● Action item:
Please take the lines from the one holding "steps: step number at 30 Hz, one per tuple" through the one holding "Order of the" in the data below and copy them exactly.
%%
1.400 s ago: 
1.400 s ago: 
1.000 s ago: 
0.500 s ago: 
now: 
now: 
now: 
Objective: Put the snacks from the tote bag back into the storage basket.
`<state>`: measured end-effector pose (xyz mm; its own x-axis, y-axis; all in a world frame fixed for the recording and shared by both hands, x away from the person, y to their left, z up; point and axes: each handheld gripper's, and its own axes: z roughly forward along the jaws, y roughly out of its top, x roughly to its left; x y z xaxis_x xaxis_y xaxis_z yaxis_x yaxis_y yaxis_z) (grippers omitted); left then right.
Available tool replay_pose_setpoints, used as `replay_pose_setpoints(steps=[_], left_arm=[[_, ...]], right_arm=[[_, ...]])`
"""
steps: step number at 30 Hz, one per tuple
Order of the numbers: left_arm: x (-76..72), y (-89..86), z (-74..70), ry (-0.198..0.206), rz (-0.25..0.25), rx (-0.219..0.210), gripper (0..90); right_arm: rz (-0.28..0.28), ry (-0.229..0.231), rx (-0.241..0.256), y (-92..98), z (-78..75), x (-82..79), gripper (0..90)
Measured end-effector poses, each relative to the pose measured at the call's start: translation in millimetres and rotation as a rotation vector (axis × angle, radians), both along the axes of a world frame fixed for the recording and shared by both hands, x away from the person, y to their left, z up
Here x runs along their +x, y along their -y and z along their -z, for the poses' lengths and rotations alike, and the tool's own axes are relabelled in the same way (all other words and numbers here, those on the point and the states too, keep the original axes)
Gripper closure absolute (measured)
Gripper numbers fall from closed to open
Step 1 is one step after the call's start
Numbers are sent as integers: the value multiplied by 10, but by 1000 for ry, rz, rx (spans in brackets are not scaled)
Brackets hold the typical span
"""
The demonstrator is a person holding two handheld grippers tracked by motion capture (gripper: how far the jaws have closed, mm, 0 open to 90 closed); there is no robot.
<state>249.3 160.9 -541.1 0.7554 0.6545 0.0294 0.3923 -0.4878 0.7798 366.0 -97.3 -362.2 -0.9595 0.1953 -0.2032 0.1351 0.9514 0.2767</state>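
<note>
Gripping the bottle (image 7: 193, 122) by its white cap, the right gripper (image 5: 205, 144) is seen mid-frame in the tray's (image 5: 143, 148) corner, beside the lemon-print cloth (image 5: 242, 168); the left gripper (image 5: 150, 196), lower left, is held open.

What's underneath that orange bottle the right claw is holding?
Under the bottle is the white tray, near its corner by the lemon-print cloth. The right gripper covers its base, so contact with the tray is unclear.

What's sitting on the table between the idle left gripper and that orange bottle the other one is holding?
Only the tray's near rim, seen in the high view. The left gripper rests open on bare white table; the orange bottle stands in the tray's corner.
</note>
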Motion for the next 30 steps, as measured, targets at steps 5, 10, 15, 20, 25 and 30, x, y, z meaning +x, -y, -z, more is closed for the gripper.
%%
● Task solution:
steps: step number at 30 Hz, one per tuple
Order of the numbers: left_arm: x (-76..72), y (-89..86), z (-74..70), ry (-0.198..0.206), rz (-0.25..0.25), rx (-0.219..0.210), gripper (0..90); right_arm: rz (-0.28..0.28), ry (-0.229..0.231), rx (-0.241..0.256), y (-92..98), z (-78..75), x (-82..79), gripper (0..90)

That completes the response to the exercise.